Fraction's Moon Blood is the most conventional album here & if it had been released on Sub Pop in 1989, no fan of their Stooges-meets-Sabbath trademark sound would have blinked an eye. While the caveman guitar goo is occasionally worthy of Sub Pop's only truly great band, Mudhoney, the orderly song structures & radio friendly vocals would have made them instant staples of 90s alternative rock. Recorded in 1971 at Whitney's Studio in Glendale, CA by a bunch of ne'er-do-well LA musicians who'd been in & out of dead-end bands for a decade, this private press/limited edition record became known as hard-rock godhead by collector types, some who thought it was Jim Morrison moonlighting with another band, even though Fraction vocalist Jim Beach sounds NOTHING like Morrison. Well, that's not entirely true, he does go for a very mannered Morrison on "This Bird (Sky High)", but this only goes to show these journeymen were decent mimics. Most of the record, however, sounds like a Zeppelin record slowed down just a hair. Every song is a long-ish to long guitar epic, performed professionally, but with a little more sonic splatter than you'd expect in a major label offering. Another wiggy bit of trivia -- the members of the band were apparently Christians, though the spectrum of hippie Christianity in the early-70s ran the gamut from vaguely psychedelic Guitar Mass strumminess to baptisms with blood & mud in Topanga Creek & being brain-washed into chanting some Gnostic "OM" until the world went up in flames. The lyrics on Moon Blood rarely slouch towards the apocalyptic, making this one of the less interesting Christian musical artifacts of the era. Beach even sells out the Doors pastiche "This Bird" by grunting & shrieking the usual Jesus Freak "white dove" doggerel. For an album that allegedly sold for $2000 to wide-eyed collectors, Moon Blood is a bit of a letdown. Despite its rough edges & last-band-on-earth sprawl, these were mockingbirds grasping for stardom, not outsider freaks. Still, if you can get past the abominable lyrics & the aggressively annoying rock star impressions of Beach, it's worth a listen. Just don't pay more than $10. The Mexican Summer reissues are going for $30, but you get a free 10" in the bargain.
Kenneth Higney's Attic Demonstration is finally getting to the weirdo core of the matter. Not that it's a great album, in fact there are those who may find it utterly unlistenable, but it's obviously meant for a decadent, hermetic audience who don't give a shit about radio, manners, coolness, or intellectual acuity.This is cave spazz that almost never hits the mark, which is its crazy charm. When Higney tries to be funky, he slogs along with his proto-rap (?) long after the drums & bass have surrendered their fucked groove & started jamming with no regard for rhythm whatsoever. When he tries to lay down a garage screed about hating John Denver, something that could have been a three-chord classic, the band decides to venture off into amorphous free jazz. Nothing here melds, coheres, gels...Every element fights the others, with Higney occasionally crying out for order as the mess disintegrates, but it's all done with such wasted glee that Attic Demonstration stands as one of the great TOTALLY FUCKED albums of all-time. When Higney tries to be heartfelt ("Children of Sound") a synthesizer glurps & splurks brilliantly in the background until the damn thing becomes a masterpiece. This is freak rock.
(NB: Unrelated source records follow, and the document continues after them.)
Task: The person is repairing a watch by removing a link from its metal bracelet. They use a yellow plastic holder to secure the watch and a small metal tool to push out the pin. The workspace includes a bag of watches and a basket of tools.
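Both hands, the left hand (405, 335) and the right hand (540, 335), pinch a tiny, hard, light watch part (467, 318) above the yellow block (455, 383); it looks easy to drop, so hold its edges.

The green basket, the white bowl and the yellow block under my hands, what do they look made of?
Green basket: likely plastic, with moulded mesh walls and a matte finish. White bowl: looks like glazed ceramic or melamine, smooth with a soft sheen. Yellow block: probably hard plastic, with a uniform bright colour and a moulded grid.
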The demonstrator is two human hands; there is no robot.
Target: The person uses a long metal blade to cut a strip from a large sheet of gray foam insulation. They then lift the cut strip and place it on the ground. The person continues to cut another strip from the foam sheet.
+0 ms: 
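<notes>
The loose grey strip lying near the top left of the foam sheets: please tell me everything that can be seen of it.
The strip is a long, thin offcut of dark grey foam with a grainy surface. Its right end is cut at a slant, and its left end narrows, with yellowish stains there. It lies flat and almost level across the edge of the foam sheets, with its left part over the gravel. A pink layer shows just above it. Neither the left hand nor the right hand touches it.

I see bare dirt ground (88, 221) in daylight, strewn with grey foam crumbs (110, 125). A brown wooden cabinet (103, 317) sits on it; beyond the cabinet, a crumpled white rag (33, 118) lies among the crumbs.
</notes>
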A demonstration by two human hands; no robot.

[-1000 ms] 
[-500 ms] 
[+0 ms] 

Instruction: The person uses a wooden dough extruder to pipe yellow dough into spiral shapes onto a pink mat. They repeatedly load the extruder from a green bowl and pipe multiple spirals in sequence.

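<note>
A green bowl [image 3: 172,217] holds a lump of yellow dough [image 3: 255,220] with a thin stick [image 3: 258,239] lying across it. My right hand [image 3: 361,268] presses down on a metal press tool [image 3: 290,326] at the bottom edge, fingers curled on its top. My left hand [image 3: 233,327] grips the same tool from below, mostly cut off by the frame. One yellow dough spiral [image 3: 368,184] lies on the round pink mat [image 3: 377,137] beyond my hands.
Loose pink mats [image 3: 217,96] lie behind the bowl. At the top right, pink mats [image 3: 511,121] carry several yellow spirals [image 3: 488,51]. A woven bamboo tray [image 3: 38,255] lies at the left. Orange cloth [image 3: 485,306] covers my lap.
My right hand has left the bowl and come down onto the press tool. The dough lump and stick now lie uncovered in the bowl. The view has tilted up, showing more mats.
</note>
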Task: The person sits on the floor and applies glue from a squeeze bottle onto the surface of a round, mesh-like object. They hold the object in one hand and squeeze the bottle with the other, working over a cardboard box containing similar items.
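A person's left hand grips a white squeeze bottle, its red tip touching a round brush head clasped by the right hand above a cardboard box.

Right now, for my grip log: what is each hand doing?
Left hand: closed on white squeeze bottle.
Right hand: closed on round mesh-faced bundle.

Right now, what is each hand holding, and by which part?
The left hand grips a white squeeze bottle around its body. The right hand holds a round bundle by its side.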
Attic Demonstration was recorded in 1976 as a way of promoting Higney's songwriting, but 500 copies made it into the world & became "holy grails" (sigh). To his 500 crazy friends, this dead-end album yielded a messed-up fireside shamble for bikers & other road savages, "No Heavy Trucking". It's a galvanizing, fist-pumper for those too drunk to lift their arms & conveys a message of lawlessness so tame ("No heavy trucking/Do it on your own time/No heavy trucking/No heavy parking fines"...or "porcupines"?) that it's an eye-roller when sober, a valid statement of purpose after a quaalude & ten shots of Jack Daniels. Either way, it's goddamned irresistible. There's something automatically alluring about listening to an absolutely unlovable, subhuman singer tell some girl he can't possibly love her & Attic Demonstration has several classics in this department, the best being "Can't Love That Woman" where Trog Higney tells the object of his affection that she's just not sensitive enough for a boy like him. Higney went on to a series of other failures which (guess what?) became collectibles, including an album of Attic Demonstration detritus called American Dirt he recorded with an Allman Brother & other hired guns & an album of all-new material, Ambulance Driver. If you have great love for Lester Bangs & The Delinquents' Jook Savages on the Brazos, Attic Demonstration would make an ideal B-side to that cassette in your glove box nobody on earth will touch. This is a classic & you'd be a damn fool not to own it & force people to listen. It's the musical equivalent of optimistically trying to masturbate when you've no hope of even achieving an erection.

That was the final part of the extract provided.